Practical applications: Overall, the results of the current study demonstrated that the use of GT oligosaccharides obtained from Gum tragacanth (Astragalus gossypinus) showed significant antioxidant properties and hypoglycemia in NAFLD induced rats and could be used as a useful nutritional strategy for the prevention and treatment of NAFLD.

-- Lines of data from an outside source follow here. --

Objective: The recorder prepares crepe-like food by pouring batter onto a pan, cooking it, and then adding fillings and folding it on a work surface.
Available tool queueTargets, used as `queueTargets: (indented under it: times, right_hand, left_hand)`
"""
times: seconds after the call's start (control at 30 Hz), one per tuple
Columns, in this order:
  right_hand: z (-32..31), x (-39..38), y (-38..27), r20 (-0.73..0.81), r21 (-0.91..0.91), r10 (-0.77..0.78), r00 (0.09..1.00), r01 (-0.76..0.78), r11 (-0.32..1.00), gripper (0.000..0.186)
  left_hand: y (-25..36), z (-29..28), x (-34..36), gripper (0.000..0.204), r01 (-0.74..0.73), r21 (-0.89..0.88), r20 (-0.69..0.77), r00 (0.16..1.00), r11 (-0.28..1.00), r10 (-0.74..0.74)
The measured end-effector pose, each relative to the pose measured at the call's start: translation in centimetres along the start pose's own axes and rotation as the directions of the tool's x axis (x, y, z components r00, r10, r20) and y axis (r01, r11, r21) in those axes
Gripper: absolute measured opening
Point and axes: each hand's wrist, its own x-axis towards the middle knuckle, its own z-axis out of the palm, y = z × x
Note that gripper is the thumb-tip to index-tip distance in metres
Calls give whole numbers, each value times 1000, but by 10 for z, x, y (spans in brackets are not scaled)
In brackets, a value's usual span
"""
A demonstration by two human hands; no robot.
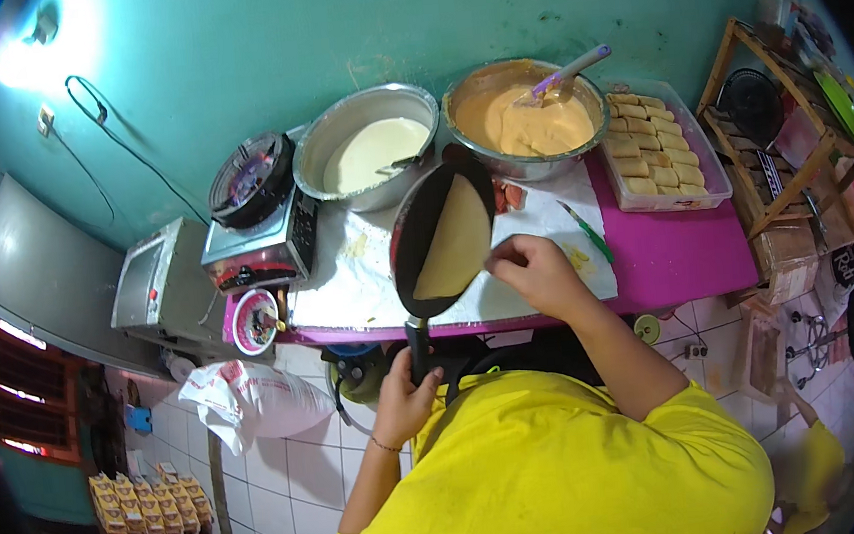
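Observation:
My left hand is wrapped round the black handle of a frying pan, tilted over the near part of the table. A thin pale crepe lies in the pan, covering its right part with a straight edge along the dark bottom. At the pan's right rim, my right hand is closed, thumb and fingers pinched at the crepe's edge; the exact grip is partly hidden. Behind the pan stands a metal basin of pale batter with a ladle in it. A bowl of orange cream holds a spatula.
White paper covers part of the purple table. A stove stands left, beside a small bowl. Rolled crepes fill a plastic box at right, near a green-handled knife. A white sack rests on the floor; another person is lower right.

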Motion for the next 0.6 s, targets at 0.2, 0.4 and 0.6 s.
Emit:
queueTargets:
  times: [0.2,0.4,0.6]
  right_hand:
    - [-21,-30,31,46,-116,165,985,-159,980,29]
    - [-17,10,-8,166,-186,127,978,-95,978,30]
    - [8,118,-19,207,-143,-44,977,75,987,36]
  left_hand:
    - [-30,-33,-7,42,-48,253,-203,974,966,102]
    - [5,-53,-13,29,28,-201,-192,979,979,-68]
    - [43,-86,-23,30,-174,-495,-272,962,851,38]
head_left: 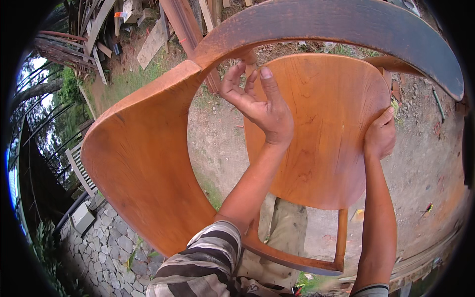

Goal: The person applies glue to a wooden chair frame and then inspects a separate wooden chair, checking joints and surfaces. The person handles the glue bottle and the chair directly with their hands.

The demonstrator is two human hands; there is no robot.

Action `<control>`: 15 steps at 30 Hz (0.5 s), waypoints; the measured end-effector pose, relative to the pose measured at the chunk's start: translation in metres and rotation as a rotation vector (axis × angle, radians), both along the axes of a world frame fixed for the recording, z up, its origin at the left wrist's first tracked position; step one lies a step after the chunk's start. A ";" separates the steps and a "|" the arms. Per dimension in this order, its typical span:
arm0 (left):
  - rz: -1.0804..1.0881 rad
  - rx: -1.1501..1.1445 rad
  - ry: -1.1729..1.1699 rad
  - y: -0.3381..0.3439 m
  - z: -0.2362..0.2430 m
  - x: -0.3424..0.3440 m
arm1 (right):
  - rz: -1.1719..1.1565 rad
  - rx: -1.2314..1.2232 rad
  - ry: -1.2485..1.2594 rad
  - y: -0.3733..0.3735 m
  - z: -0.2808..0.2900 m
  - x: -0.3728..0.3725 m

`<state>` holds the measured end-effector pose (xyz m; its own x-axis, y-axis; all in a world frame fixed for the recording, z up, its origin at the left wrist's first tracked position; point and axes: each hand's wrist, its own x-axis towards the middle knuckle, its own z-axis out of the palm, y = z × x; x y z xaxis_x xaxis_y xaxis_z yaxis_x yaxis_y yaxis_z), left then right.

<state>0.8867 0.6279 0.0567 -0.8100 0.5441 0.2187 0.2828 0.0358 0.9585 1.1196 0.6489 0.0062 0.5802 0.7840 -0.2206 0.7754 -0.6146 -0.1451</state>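
Head view: right hand (381,133) pinches wooden seat (321,128) at right edge, apparently steadying chair (143,163); left hand (264,106) loosely spread, visibly empty.

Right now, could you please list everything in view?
Wooden chair: 1, orange-brown and dark, centre
Boards: many, brownish, top left
Slatted furniture: 1, pale, left
Box: 1, whitish, lower left
Paving stones: many, grey, lower left
Plants: several, green, far left
Ground: 1, grey-brown, beneath
Trousers: 1 pair, beige, below the seat
Sleeves: 2, grey tones, lower edge
Left hand: 1, open, below curved rail
Right hand: 1, gripping the seat's right edge
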 end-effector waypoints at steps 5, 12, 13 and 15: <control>-0.086 0.162 0.034 0.026 -0.006 -0.032 | -0.019 -0.042 -0.026 0.000 0.002 -0.002; -0.162 0.121 0.005 0.026 -0.012 -0.048 | -0.027 -0.063 -0.016 0.000 0.002 -0.001; -0.158 0.107 -0.007 0.026 -0.013 -0.048 | -0.039 -0.080 -0.006 0.001 0.002 -0.001; -0.149 0.089 -0.017 0.025 -0.014 -0.047 | -0.062 -0.112 0.011 0.002 0.002 -0.001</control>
<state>0.8398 0.6528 0.0423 -0.7258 0.6375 0.2584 0.2626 -0.0904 0.9607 1.1188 0.6510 0.0080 0.6236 0.7170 -0.3114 0.7343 -0.6740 -0.0813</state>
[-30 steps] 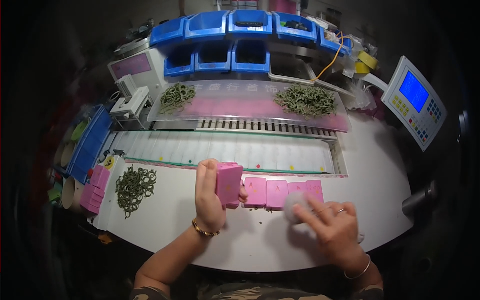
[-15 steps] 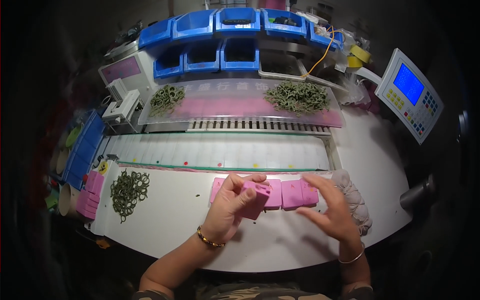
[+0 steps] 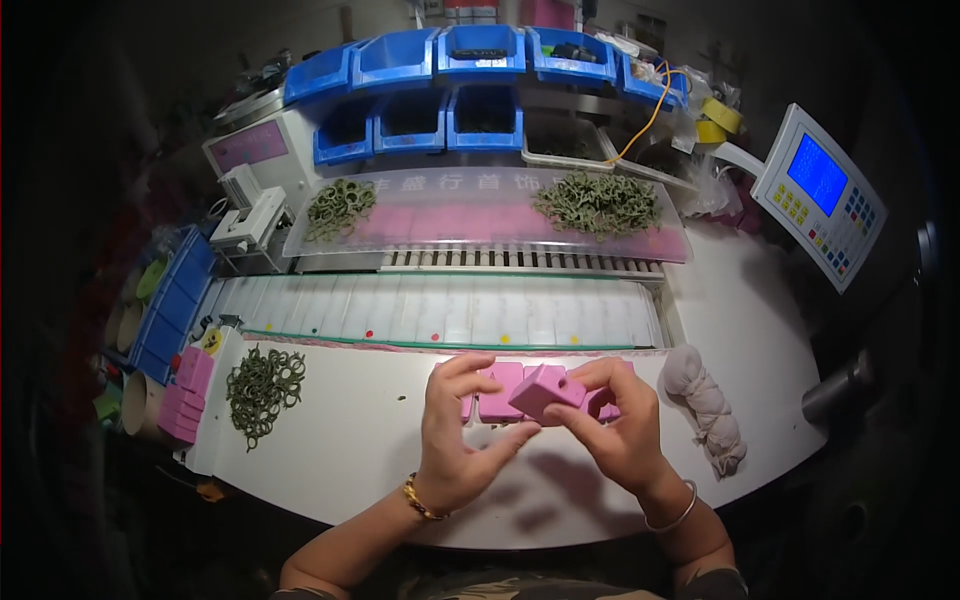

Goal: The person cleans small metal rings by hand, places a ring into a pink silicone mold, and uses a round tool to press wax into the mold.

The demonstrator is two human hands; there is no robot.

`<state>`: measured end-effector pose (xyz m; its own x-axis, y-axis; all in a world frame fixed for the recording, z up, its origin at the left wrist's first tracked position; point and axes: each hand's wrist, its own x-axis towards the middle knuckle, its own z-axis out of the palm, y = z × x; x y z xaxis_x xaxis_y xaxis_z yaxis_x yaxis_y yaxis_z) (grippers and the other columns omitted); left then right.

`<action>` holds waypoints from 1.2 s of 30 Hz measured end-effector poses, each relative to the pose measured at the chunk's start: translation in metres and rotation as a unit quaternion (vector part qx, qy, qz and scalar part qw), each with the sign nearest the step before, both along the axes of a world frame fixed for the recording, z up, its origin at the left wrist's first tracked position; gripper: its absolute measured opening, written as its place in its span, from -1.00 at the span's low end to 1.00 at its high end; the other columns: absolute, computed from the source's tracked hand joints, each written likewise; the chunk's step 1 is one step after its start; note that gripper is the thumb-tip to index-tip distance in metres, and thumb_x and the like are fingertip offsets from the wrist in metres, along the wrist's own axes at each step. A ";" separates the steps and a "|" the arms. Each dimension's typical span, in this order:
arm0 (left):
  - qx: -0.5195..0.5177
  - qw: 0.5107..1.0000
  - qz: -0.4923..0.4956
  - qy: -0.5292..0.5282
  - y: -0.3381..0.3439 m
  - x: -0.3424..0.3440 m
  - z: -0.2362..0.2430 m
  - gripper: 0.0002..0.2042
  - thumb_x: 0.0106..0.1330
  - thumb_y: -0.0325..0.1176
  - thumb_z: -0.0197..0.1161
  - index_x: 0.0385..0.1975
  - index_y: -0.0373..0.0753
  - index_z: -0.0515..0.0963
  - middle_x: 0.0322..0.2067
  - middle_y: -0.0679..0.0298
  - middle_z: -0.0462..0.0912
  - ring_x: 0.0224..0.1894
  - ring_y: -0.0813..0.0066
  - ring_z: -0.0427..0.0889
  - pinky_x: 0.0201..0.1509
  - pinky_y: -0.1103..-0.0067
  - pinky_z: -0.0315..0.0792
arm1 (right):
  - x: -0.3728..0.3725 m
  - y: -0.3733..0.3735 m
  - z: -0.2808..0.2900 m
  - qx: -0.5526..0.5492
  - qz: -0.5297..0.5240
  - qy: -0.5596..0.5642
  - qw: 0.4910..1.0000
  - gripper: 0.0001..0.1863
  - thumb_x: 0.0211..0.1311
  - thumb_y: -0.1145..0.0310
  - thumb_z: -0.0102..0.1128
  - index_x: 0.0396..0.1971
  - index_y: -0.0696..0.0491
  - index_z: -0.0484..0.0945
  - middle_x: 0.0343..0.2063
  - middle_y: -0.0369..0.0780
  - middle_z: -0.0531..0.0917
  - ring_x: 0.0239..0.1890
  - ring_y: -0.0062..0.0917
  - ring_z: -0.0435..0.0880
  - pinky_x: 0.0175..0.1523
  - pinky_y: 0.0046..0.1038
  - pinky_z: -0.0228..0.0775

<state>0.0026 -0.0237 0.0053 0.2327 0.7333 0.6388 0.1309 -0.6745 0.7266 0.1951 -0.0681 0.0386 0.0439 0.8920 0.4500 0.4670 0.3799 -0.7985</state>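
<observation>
A pink mould block [image 3: 543, 392], with a small hole in one end, is held up and tilted above the table. The thumb and fingers of my right hand [image 3: 622, 425] grip its right end. To its left, my left hand [image 3: 455, 435] is open, its thumb and fingers apart around a gap with nothing in it. Behind the hands, more pink mould blocks [image 3: 497, 402] lie in a row on the white table, partly hidden by my fingers and the held block.
Green wax rings [image 3: 262, 390] lie piled at the left; a twisted pale cloth [image 3: 705, 405] lies at the right. Farther back are a clear tray [image 3: 440, 235] with green wax pieces and blue bins [image 3: 395, 55]. A control panel [image 3: 820, 190] stands at right, pink blocks [image 3: 185, 400] at far left.
The mould block has passed from my left hand to my right and moved right. My left hand has opened; my right has closed on the block. The view has shifted slightly.
</observation>
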 end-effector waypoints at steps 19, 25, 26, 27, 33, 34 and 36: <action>-0.056 0.930 0.275 0.238 0.171 -0.090 -0.054 -0.64 0.02 -0.24 0.55 -0.29 -0.30 0.59 -0.17 0.11 0.59 -0.12 0.18 0.59 0.02 0.38 0.49 | 0.099 -0.020 -0.011 -0.158 -0.098 -0.129 0.974 -0.16 -0.04 0.41 0.53 0.31 0.11 0.33 0.16 -0.14 0.54 0.12 -0.34 0.50 0.10 -0.37 0.41; 0.001 0.876 0.345 0.336 0.161 -0.074 -0.042 -0.60 0.18 -0.18 0.44 -0.05 -0.24 0.59 0.07 0.06 0.45 0.17 0.06 0.38 0.28 0.24 0.25 | 0.106 -0.013 -0.019 -0.165 -0.024 -0.199 0.966 -0.02 -0.09 0.40 0.53 0.40 0.14 0.20 0.26 -0.03 0.43 0.26 -0.14 0.39 0.36 -0.24 0.24; 0.002 0.877 0.342 0.336 0.151 -0.062 -0.039 -0.60 0.18 -0.18 0.44 -0.05 -0.24 0.59 0.07 0.06 0.45 0.17 0.06 0.38 0.28 0.24 0.25 | 0.105 -0.011 -0.022 -0.154 0.003 -0.221 0.963 0.01 -0.09 0.40 0.53 0.41 0.14 0.17 0.28 0.00 0.41 0.29 -0.09 0.36 0.41 -0.21 0.18; 0.029 0.907 0.302 0.291 0.140 -0.050 -0.035 -0.57 0.19 -0.18 0.44 0.01 -0.23 0.56 0.08 0.07 0.44 0.18 0.06 0.37 0.30 0.24 0.24 | 0.104 -0.010 -0.022 -0.158 0.021 -0.242 0.957 0.03 -0.10 0.41 0.53 0.42 0.15 0.14 0.30 0.03 0.36 0.34 -0.04 0.30 0.44 -0.19 0.13; 0.040 0.984 0.081 0.152 0.066 0.008 -0.013 -0.51 0.22 -0.28 0.40 0.13 -0.28 0.47 0.10 0.06 0.45 0.22 0.06 0.38 0.33 0.26 0.23 | 0.104 -0.004 -0.031 -0.125 0.029 -0.293 0.947 -0.06 -0.14 0.46 0.53 0.32 0.17 0.24 0.16 0.01 0.44 0.25 -0.04 0.36 0.38 -0.17 0.21; 0.046 0.988 0.044 0.139 0.057 0.012 -0.008 -0.53 0.25 -0.36 0.38 0.14 -0.31 0.45 0.09 0.08 0.47 0.17 0.15 0.44 0.28 0.34 0.32 | 0.102 -0.004 -0.028 -0.124 0.031 -0.294 0.947 -0.06 -0.14 0.46 0.53 0.32 0.17 0.24 0.16 0.01 0.44 0.25 -0.04 0.36 0.38 -0.17 0.21; 0.050 0.991 0.009 0.124 0.044 0.020 -0.006 -0.54 0.27 -0.44 0.35 0.16 -0.34 0.44 0.09 0.09 0.50 0.13 0.25 0.51 0.22 0.42 0.41 | 0.092 -0.007 -0.018 -0.070 -0.039 -0.329 0.941 -0.09 -0.18 0.46 0.54 0.27 0.16 0.29 0.10 0.00 0.45 0.21 -0.06 0.39 0.35 -0.18 0.24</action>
<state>0.0224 0.0199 -0.0009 0.3793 0.6751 0.6327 0.3099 -0.7370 0.6007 0.2869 -0.0750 0.0207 -0.1352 0.9500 0.2816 0.8998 0.2367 -0.3665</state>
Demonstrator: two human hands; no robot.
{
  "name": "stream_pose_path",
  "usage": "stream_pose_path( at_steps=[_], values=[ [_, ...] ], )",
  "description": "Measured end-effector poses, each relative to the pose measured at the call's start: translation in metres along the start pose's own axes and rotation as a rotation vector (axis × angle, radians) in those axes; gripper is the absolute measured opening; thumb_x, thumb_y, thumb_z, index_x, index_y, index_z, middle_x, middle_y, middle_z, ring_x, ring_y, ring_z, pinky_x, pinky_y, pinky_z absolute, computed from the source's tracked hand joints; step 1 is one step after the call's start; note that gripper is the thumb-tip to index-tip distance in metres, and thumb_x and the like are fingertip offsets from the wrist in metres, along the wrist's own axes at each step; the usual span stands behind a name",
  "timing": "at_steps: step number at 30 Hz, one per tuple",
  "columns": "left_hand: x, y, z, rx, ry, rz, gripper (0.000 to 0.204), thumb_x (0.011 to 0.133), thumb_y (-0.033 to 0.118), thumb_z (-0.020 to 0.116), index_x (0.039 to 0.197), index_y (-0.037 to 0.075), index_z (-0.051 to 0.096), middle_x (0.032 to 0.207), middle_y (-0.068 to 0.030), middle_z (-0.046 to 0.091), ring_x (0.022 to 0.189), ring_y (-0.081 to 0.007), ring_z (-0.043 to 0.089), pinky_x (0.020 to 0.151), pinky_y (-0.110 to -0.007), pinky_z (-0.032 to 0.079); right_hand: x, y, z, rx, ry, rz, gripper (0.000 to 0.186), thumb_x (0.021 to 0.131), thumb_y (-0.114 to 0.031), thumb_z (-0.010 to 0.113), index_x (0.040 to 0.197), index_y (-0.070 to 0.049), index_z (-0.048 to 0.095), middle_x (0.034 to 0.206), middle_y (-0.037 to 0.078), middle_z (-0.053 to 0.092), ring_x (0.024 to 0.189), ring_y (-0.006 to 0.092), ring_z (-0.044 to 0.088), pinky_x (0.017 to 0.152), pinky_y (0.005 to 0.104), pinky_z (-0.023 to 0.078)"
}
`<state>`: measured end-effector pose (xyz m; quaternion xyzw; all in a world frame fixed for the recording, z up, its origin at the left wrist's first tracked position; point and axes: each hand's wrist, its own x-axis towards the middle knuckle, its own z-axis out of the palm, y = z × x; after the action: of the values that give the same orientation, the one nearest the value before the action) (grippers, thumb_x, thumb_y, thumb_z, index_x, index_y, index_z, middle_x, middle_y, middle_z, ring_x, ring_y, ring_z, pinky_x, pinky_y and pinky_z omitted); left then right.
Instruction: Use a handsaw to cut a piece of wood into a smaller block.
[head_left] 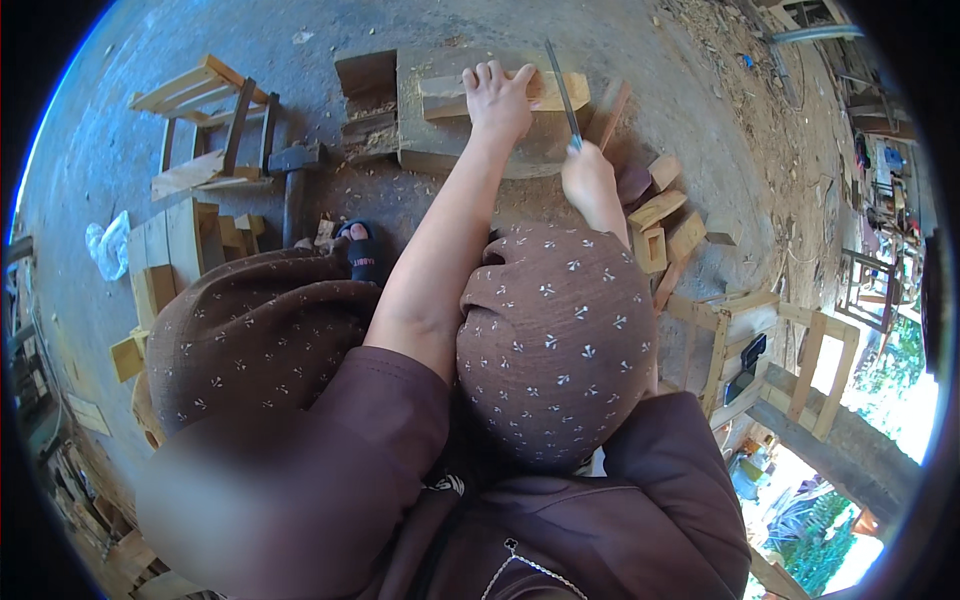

Keywords: autophagy; fatty liver; glycemia; gum tragacanth; oligosaccharides; oxidative stress.

FIGURE 1

Molecular size profiles of un‐hydrolyzed Tragacanth gum (Astragalus gossypinus) sample (Tra control) and hydrolysate (HAG3) obtained after enzymatic modification with the Pectinex enzyme. Pharmacia dextran (T10, T40, and T110 kDa) and pullulan (1.3 and 400 kDa) (symbol arrows) were used as molecular weight standards to determine the average molecular weight. The HAG3 fraction, which belongs to the high molecular weight fraction, has an average size of around 110 kDa. Accordingly, the HAG3 fraction contains branched polysaccharides with degrees of polymerization (DP) of around 600–650 monosaccharides.

FIGURE 2

Fasting glucose, insulin, glucose tolerance, and HOMA‐IR values in the rats fed on HFD and TG oligosaccharides after 70 days experiment period. Data are presented as the mean ± SD (n = 6 per treatments). Results were statistically analyzed using one‐way ANOVA followed by Duncan's multiple‐comparison test, and values with different labels (a–c) are significantly different (p < .05). Control: Standard diet, HFD, High‐fat diet; HFD + O100, High‐fat diet + 100 mg/kg TG oligosaccharides per body weight of rat; HFD + O200, High‐fat diet + 200 mg/kg of TG oligosaccharides per body weight of rat.

FIGURE 3

Effects of TG oligosaccharides on liver function markers and amylase, alkaline phosphatase activity in plasma of NAFLD induced rats. Data are presented as the mean ± SD (n = 6 per treatments). Results were statistically analyzed using one‐way ANOVA followed by Duncan's multiple‐comparison test, and values with different labels (a–c) are significantly different (p < .05). Control, Standard diet; HFD, High‐fat diet; HFD + O100, High‐fat diet + 100 mg/kg TG oligosaccharides per body weight of rat; HFD + O200, High‐fat diet + 200 mg/kg of TG oligosaccharides per body weight of rat.

FIGURE 4

Effects of TG oligosaccharides on pro‐inflammatory factors in plasma of NAFLD induced rats. Data are presented as the mean ± SD (n = 6 per treatments). Results were statistically analyzed using one‐way ANOVA followed by Duncan's multiple‐comparison test, and values with different labels (a–c) are significantly different (p < .05). Control, Standard diet; HFD, High‐fat diet; HFD + O100, High‐fat diet + 100 mg/kg TG oligosaccharides per body weight of rat; HFD + O200, High‐fat diet + 200 mg/kg of TG oligosaccharides per body weight of rat.

FIGURE 5

Effects of oral administration of TG oligosaccharides on the content of total antioxidant activity (TAC), GSH, SOD activity, and MDA concentration in liver tissue of the rats fed on experimental treatments. Data are presented as the mean ± SD (n = 6 per treatments). Results were statistically analyzed using one‐way ANOVA followed by Duncan's multiple‐comparison test, and values with different labels (a–c) are significantly different (p < .05). Control, Standard diet; HFD, High‐fat diet; HFD + O100, High‐fat diet + 100 mg/kg TG oligosaccharides per body weight of rat; HFD + O200, High‐fat diet + 200 mg/kg of TG oligosaccharides per body weight of rat.

FIGURE 6

Expression of autophagy genes (Beclin 1, Atg7, LC3‐ɪ, and P62) in the liver of the induced NAFLD rats. Data are presented as the mean ± SD (n = 6 per treatments). Results were statistically analyzed using one‐way ANOVA followed by Duncan's multiple‐comparison test, and values with different labels (a–c) are significantly different (p < .05). Control, Standard diet; HFD, High‐fat diet, HFD + O100, High‐fat diet + 100 mg/kg TG oligosaccharides per body weight of rat; HFD + O200, High‐fat diet + 200 mg/kg of TG oligosaccharides per body weight of rat.

FIGURE 7

Hematoxylin and eosin (H&E) staining of liver tissue sections from control (A1, A2), HFD (B1, B2), HFD + O100 (C1, C2), HFD + O200 (D1, D2) (×400). F, Cell fibrosis; INF, Infiltration.

FIGURE 8

Sudan black staining of liver tissue sections from control, HFD, HFD + O100, HFD + O200.